31. Uneasiness determines the will.
To return, then, to the inquiry, what is it that determines the will in regard to
our actions? And that, upon second thoughts, I am apt to imagine is not, as is generally supposed, the greater good
in view; but some (and for the most part the most pressing) uneasiness a man is at present under. This is that
which successively determines the will, and sets us upon those actions we perform. This uneasiness we may call,
as it is, desire; which is an uneasiness of the mind for want of some absent good. All pain of the body, of what
sort soever, and disquiet of the mind, is uneasiness: and with this is always joined desire, equal to the pain or
uneasiness felt; and is scarce distinguishable from it. For desire being nothing but an uneasiness in the want of an
absent good, in reference to any pain felt, ease is that absent good; and till that ease be attained, we may call it
desire; nobody feeling pain that he wishes not to be eased of, with a desire equal to that pain, and inseparable
from it.

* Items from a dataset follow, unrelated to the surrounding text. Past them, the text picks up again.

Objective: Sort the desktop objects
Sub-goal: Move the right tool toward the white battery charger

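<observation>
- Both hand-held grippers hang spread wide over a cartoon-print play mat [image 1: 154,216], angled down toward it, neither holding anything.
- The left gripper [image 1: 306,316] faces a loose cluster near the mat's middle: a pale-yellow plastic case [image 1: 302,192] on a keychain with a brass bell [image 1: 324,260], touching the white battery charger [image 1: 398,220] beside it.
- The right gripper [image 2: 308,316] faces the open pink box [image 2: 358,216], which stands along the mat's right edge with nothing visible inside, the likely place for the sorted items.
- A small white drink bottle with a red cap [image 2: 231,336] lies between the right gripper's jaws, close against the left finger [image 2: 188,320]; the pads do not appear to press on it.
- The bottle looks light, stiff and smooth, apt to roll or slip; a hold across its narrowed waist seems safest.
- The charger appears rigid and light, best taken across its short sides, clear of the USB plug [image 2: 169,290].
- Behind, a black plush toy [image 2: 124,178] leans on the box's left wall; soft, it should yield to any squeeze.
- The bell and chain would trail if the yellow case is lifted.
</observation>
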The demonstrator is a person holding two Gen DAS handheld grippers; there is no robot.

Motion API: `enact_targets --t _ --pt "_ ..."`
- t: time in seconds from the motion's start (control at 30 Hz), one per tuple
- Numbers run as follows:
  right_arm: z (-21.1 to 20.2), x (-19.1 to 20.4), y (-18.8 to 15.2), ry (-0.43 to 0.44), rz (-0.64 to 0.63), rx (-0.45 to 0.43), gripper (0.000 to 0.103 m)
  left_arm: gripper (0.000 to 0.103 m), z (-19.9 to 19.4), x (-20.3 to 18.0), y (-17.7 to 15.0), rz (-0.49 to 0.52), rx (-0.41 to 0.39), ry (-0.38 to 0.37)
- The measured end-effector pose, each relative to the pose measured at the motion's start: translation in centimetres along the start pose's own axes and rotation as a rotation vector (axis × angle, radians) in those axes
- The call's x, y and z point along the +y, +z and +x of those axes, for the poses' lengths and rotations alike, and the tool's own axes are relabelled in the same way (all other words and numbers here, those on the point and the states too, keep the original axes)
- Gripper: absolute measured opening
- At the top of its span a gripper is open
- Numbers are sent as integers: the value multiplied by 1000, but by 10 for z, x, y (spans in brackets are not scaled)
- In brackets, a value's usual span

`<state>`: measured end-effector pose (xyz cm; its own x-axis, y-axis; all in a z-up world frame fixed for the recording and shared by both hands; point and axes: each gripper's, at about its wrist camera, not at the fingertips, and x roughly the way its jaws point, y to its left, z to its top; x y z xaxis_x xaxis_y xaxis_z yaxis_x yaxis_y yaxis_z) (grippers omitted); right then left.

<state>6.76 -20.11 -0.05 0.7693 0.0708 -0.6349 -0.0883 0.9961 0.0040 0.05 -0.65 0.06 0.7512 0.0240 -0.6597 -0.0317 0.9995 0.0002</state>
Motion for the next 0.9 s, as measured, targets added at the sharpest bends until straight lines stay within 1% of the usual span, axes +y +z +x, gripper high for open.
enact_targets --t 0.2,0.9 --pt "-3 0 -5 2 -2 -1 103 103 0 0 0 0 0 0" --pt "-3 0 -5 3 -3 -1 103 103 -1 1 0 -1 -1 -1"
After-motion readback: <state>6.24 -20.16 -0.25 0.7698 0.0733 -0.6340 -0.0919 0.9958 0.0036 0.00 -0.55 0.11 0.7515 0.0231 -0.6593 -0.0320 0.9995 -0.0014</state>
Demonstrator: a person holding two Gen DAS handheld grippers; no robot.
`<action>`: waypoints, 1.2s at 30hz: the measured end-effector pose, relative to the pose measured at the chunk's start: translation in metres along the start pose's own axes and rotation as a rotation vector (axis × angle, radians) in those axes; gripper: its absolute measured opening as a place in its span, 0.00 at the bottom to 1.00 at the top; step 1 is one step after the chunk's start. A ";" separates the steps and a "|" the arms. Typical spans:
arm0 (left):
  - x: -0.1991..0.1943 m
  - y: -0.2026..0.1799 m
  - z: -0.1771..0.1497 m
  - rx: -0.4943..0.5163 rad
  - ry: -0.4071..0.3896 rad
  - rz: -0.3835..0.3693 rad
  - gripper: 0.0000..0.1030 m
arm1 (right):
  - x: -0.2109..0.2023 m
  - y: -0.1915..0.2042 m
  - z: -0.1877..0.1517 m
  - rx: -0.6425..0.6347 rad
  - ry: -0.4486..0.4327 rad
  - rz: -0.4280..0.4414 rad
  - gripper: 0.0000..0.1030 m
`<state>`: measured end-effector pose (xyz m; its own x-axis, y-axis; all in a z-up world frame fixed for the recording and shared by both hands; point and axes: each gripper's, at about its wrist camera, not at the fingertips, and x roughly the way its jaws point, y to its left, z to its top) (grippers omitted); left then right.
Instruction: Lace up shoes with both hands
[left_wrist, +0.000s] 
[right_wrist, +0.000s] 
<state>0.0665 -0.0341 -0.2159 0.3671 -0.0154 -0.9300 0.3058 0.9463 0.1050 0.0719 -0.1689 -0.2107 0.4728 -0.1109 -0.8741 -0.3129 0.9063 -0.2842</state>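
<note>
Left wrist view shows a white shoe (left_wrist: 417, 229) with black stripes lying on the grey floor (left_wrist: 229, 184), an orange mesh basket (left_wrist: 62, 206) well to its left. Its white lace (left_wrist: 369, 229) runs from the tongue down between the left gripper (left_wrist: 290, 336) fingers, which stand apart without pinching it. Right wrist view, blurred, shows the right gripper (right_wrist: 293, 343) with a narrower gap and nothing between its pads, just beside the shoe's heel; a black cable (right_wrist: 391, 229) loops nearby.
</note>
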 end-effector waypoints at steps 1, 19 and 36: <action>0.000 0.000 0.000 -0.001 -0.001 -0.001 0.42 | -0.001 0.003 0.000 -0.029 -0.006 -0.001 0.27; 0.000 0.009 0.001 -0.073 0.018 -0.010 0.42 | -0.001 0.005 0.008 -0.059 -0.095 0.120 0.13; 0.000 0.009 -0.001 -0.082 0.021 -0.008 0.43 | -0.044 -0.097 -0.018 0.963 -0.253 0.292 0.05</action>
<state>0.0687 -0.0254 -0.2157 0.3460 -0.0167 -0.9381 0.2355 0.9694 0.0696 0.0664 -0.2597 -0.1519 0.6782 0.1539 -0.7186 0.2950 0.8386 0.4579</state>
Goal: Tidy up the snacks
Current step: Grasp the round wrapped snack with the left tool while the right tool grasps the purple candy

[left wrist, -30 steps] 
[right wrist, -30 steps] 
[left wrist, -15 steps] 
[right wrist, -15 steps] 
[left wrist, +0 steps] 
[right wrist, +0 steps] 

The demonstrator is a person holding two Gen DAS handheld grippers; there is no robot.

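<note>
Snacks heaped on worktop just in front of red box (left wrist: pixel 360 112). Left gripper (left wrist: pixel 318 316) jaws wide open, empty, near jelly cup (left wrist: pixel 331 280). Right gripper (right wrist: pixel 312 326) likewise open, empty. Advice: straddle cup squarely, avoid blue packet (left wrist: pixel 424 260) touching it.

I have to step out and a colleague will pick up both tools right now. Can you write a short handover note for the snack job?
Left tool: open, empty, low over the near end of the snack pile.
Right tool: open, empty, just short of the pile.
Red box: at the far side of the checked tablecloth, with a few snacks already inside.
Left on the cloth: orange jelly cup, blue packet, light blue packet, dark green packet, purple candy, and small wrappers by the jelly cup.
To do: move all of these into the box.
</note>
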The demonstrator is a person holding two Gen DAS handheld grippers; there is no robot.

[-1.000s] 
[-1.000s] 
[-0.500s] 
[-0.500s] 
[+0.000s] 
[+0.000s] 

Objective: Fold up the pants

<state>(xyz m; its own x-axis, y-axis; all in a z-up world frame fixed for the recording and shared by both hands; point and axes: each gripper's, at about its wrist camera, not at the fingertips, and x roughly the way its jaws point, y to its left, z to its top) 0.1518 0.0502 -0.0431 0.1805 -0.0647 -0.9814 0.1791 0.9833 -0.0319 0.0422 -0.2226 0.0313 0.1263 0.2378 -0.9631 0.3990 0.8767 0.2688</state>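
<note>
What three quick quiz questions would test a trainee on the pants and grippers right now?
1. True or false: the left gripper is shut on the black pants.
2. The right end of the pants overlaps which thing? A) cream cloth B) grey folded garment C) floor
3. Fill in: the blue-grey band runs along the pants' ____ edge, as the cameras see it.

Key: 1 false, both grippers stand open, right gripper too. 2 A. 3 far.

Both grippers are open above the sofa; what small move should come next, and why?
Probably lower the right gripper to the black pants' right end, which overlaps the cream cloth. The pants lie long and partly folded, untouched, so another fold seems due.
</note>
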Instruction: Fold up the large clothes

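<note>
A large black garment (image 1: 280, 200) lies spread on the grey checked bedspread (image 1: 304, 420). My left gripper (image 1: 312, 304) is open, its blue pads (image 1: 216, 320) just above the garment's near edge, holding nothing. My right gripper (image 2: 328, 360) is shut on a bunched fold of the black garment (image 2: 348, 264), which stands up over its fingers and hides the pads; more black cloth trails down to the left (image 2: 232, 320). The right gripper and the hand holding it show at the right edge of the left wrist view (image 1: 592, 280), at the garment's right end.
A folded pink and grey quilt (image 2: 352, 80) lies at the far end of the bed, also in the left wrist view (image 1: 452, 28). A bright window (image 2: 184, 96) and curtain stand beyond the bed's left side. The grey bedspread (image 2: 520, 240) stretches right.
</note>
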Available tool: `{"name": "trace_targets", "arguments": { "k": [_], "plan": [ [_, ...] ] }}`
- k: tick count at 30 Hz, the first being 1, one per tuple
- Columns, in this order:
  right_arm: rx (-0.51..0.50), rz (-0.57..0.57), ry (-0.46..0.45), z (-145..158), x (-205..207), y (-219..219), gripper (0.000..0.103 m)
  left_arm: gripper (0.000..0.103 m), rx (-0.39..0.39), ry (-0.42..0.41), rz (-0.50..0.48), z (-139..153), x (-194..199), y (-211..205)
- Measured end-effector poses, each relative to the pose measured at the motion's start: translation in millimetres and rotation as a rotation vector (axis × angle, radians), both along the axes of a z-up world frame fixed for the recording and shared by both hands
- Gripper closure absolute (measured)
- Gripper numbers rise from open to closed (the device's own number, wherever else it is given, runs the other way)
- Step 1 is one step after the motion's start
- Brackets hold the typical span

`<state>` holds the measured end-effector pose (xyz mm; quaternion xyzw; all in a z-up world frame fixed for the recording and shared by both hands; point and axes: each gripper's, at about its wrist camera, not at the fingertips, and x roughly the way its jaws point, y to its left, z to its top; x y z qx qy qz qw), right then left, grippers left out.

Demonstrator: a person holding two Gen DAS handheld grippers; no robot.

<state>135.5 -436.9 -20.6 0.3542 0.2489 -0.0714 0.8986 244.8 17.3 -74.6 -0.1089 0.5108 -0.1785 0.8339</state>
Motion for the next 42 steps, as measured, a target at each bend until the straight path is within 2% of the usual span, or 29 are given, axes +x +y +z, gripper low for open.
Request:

Besides this desire of ease from pain, there is another of absent positive good; and here also the desire and
uneasiness are equal. As much as we desire any absent good, so much are we in pain for it. But here all absent
good does not, according to the greatness it has, or is acknowledged to have, cause pain equal to that greatness; as
all pain causes desire equal to itself: because the absence of good is not always a pain, as the presence of pain is.
And therefore absent good may be looked on and considered without desire. But so much as there is anywhere of
desire, so much there is of uneasiness.